WORK ORDER => Exactly as written, return all the data, leaving its pictures behind.

PROVIDED DATA =>
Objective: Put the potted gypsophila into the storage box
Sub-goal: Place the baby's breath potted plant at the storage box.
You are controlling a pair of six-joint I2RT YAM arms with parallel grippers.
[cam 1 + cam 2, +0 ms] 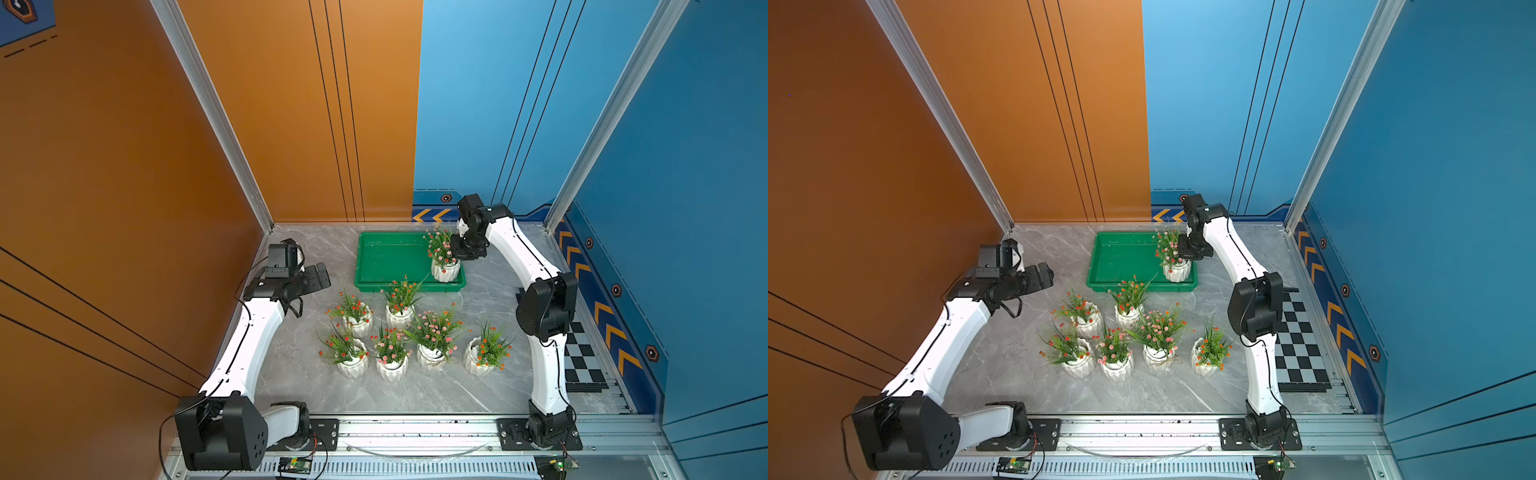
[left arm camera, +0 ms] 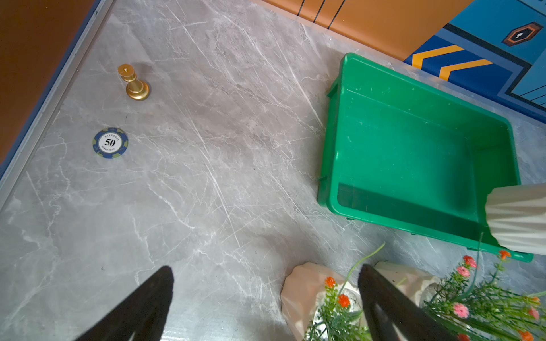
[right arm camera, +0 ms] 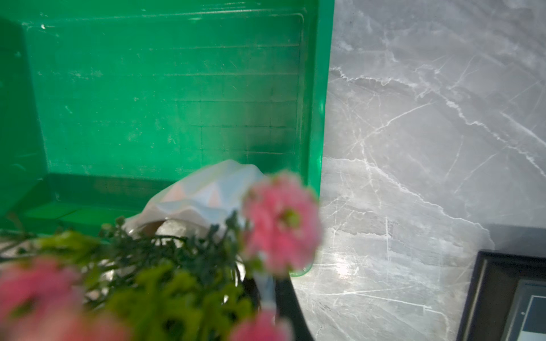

TASK ANSWER =>
Objective: Put the potted gypsophila into the storage box
Sub-goal: Place the baby's breath potted plant at the storage box.
You are controlling a pair of six-joint I2RT YAM arms with parallel grippers.
[cam 1 + cam 2, +0 ms] 
[left arm camera, +0 ms] 
[right arm camera, +0 ms] 

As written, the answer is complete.